Tuesday, December 06, 2011

2011 M&A of the Year Nominee: Endo/AMS

It's time for the IN VIVO Blog's Fourth Annual Deal of the Year! competition. This year we're presenting awards in three categories to highlight the most interesting and creative deal making solutions of the year. The categories are: M&A Deal of the Year, Alliance Deal of the Year, and Exit/Financing Deal of the Year. We'll supply the nominations (half a dozen in each category throughout December) and you, the voting public, will decide the winners (by voting early and often, commencing once we've announced all the nominees). Strap yourselves in, it's The Race for the Roger™.

Endo’s $2.9 billion in cash acquisition of American Medical Systems Inc., in June 2011, throws the spotlight on the use of deal-making to go beyond the quick fix. In doing so, Endo had to overcome internal resistance, investor second-guessing, and industry's current preference, it seems, for high-stakes specialization over diversification.

But overcoming obstacles in order to exercise a grand ambition is not the chief reason Endo deserves the DOTY reward. No, the real draw here is management’s adamant vision in the face of a changing reality. Every good company constantly evolves, but only a few complete radical makeovers as rapidly as Endo has. Clearly, external drivers forced Endo’s hand: namely its over-reliance on one therapeutic area, and one medication, Lidoderm, in particular, the ever-riskier reliance on R&D innovation, and the long-term implications of health care reform.

Faced with similar problems, however, many companies, large and small, have huckered down and focused harder on innovation in their core expertise. Others have turned to in-licensing late-stage assets, withdrawing from the R&D-based business model. Endo has taken a third approach – not ditching pharma R&D completely, but moving beyond it to define its strategy not by therapeutic area, but by its customer base, that is, through a “continuum of care” approach that binds it closer to doctors and payers.

Endo was on the finals list for DOTY in 2010 for its HealthTronics acquisition—the first of its major diversification moves--but didn’t win; its return to the polls in 2011 is a testament to management’s perseverance and guts, this time, with a deal that follows similar reasoning on a larger scale and in doing so erases all doubts.

The deal in question thrusts Endo further into urological devices and services, a sector it had little presence in two years ago. Until 2008, Endo derived close to 90% of sales from its pain medication franchise, led by the best-selling topical pain drug Lidoderm. Urology now accounts for $1 billion of its sales, or more than a third of Endo’s total revenues; its key therapeutic areas have expanded to urology and oncology -- and not just drugs but devices and services as well. AMS complements other key acquisitions that Endo has made since ex-J&J executive David Holveck took over as CEO in April 2008: Indevus Pharmaceuticals (2009), HealthTronics, Qualitest (2010), and Penwest (2010).
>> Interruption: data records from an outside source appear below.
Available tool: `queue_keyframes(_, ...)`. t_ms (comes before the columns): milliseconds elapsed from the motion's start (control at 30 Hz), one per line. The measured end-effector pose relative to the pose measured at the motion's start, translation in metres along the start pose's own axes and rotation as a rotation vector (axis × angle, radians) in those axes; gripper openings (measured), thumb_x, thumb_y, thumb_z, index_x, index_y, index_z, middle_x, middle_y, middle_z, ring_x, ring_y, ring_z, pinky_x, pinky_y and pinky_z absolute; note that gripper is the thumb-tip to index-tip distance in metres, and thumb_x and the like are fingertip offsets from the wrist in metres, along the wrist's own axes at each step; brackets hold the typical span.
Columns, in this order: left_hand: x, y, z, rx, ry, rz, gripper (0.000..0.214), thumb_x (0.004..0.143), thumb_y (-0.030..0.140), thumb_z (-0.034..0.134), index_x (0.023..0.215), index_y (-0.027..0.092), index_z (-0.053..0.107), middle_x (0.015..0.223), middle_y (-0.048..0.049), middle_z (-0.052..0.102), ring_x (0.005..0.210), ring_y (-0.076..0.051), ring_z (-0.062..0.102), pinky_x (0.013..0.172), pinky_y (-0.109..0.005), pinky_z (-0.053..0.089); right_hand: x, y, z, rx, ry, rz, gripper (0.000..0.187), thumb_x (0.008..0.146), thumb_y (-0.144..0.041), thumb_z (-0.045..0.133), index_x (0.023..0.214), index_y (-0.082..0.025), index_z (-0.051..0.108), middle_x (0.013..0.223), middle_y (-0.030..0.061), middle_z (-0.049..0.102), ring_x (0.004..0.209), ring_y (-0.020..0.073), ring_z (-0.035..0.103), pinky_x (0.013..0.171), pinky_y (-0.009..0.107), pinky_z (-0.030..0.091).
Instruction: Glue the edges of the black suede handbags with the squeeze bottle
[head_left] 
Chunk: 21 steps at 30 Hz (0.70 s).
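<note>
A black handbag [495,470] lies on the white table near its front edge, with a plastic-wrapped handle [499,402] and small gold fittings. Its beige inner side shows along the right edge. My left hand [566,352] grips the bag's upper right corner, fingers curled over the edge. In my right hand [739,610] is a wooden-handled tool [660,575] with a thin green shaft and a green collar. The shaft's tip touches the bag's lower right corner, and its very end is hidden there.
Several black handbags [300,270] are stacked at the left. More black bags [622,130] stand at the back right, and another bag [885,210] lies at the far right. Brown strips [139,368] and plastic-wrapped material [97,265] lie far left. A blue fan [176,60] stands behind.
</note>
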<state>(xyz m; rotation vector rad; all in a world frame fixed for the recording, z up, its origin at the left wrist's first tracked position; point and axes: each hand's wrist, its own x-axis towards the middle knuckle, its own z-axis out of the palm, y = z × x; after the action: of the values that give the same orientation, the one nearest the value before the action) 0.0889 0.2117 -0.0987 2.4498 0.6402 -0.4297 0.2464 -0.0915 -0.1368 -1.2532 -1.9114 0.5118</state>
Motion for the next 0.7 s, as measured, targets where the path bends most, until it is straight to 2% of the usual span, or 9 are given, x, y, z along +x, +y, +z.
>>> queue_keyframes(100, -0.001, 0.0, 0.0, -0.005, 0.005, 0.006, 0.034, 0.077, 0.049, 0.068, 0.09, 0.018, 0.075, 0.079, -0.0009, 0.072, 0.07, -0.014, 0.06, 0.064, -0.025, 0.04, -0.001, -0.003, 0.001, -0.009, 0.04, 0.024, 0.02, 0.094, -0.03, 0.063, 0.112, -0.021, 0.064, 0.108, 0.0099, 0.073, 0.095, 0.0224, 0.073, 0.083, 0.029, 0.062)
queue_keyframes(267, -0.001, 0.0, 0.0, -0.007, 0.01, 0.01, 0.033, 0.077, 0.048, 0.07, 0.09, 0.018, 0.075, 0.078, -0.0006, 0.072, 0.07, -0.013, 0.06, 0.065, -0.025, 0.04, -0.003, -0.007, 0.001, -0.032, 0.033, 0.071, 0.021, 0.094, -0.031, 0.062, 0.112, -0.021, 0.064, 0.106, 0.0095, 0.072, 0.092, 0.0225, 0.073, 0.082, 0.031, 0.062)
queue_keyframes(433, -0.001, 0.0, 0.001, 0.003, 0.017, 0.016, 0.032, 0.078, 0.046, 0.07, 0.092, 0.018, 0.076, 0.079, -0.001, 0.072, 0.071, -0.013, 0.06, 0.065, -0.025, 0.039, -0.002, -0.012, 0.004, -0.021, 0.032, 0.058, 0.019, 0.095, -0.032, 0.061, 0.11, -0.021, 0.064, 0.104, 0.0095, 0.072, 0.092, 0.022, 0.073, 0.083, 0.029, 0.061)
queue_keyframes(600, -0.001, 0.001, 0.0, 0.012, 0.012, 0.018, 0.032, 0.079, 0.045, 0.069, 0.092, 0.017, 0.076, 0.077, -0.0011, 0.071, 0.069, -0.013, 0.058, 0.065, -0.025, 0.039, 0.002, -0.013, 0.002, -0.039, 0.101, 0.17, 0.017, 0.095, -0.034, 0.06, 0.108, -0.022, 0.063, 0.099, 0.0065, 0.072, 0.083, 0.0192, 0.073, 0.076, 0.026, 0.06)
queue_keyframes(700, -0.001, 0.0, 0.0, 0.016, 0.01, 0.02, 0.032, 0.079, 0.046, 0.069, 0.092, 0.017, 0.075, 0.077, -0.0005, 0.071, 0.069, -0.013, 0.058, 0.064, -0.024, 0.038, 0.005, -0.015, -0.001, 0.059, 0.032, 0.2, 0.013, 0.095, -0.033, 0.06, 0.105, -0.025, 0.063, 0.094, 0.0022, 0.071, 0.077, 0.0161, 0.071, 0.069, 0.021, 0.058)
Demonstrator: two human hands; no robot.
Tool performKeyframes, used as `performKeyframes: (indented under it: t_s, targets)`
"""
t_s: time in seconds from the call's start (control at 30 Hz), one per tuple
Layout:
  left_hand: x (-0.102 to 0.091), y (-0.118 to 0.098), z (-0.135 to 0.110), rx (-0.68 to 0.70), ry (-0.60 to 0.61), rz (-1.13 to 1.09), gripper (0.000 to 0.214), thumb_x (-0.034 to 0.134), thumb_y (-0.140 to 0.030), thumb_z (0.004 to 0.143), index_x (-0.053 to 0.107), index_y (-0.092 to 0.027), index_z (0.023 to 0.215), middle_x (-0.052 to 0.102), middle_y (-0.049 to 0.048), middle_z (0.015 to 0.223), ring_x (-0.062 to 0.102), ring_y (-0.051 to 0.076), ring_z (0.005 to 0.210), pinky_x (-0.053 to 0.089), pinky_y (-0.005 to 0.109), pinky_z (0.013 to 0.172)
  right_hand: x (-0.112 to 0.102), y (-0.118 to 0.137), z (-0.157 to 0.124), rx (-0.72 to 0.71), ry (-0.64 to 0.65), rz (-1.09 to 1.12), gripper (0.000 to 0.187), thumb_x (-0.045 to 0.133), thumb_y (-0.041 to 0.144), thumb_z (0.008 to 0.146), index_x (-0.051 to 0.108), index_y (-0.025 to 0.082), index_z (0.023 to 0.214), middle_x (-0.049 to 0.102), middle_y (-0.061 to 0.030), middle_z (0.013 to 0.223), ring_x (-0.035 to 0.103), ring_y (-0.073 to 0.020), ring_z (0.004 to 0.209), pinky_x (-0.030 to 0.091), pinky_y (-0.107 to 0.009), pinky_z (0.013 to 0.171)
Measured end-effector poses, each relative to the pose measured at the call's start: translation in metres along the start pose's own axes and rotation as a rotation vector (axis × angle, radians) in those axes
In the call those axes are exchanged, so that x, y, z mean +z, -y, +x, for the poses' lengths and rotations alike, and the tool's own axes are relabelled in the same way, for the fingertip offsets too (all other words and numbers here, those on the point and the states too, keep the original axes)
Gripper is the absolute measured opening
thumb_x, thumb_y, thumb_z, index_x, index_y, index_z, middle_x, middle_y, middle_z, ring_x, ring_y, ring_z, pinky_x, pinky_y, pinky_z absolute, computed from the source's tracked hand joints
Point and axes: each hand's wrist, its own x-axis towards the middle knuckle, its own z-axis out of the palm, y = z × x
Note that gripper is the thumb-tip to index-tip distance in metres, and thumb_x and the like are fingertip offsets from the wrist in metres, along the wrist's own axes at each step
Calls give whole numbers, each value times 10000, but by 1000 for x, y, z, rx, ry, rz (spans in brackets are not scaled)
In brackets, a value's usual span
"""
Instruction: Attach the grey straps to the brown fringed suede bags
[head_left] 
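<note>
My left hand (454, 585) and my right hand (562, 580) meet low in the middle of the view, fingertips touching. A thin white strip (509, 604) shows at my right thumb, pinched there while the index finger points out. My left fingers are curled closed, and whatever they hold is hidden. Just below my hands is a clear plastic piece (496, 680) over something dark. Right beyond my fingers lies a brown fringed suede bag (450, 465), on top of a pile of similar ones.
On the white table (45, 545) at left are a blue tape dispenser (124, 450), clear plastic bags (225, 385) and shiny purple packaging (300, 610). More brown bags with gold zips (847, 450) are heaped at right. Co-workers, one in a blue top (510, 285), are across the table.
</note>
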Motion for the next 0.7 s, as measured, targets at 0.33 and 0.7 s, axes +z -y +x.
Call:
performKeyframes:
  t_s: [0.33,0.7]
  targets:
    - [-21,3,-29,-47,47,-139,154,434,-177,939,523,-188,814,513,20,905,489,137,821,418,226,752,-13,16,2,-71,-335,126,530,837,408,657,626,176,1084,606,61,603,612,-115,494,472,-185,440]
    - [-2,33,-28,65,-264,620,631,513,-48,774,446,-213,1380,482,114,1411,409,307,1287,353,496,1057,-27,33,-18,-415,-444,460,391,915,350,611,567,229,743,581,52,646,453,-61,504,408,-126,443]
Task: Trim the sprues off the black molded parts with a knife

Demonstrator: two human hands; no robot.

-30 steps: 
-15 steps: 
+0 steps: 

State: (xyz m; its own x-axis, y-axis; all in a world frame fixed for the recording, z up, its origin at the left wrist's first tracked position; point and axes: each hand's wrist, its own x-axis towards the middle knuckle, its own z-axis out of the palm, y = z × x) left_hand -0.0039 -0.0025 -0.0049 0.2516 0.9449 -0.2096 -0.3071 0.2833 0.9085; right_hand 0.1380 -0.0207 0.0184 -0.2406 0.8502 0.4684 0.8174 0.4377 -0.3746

As such, the company has built a presence in urology that “includes a broad network of partnerships and relationships with the overwhelming majority of US-based urologists,” CFO Alan Levin told analysts at a recent investor forum. The data generated by intensifying relationships is “critical to enhancing the organic growth potential of our urology franchise,” says Holveck. The company furthermore has identified potential cross selling opportunities for several of its product lines – a sticking point, until now, with Wall Street -- and a savvy way to gain more market data. A pilot program now getting underway, for example, trains AMS' men’s health division on selling the Fortesta gel, a newly launched topical testosterone replacement for hypogonadism, which Endo gained from the Indevus deal. The pharma urology reps are getting trained on AMS men’s and women’s health products. Other opportunities for selling synergies include Endocare cryoablation therapy, which came with the HealthTronics acquisition, and AMS’s GreenLight laser for benign prostatic hyperplasia.

If R&D-focused pharmacos are struggling to find the right value in innovation, Holveck says Endo has found the right mix through diversification, both within pharma and beyond it. “Understanding how the continuum of care is given and the products that interrelate with that care,” adds value to the urology practice, he says. And it also reduces event risk, which is implicit in the branded portfolio. Health care reform’s impact is a case in point. Endo estimates it will cut $40 million from the branded pharma business’ top line due to increased discounts to payers, particularly reflecting the higher Medicaid drug rebates. But it should also lead to higher sales on the generics side of the business. And, pointed out Levin, devices have not been greatly affected by health care reform proposals, aside from a 2.5% tax on US revenues, which takes effect in 2013.

For this opportunity, Endo has paid well – the multiple for AMS, itself a spin out from Pfizer, which private equity firm Warburg Pincus acquired in 1999 -- was approximately 14 times trailing EBITDA, the Qualitest multiple slightly less. The process wasn’t at all easy, as Endo’s management is first to admit, and the combination of devices and drugs still leaves Wall Street a bit queasy. But the stock has climbed nearly 50% since Holveck came to the company in April 2008, and although it's just treading water year to date 2011, that’s better than most of the industry. Just as important, Endo is poised to move swiftly in a rapidly changing health care environment.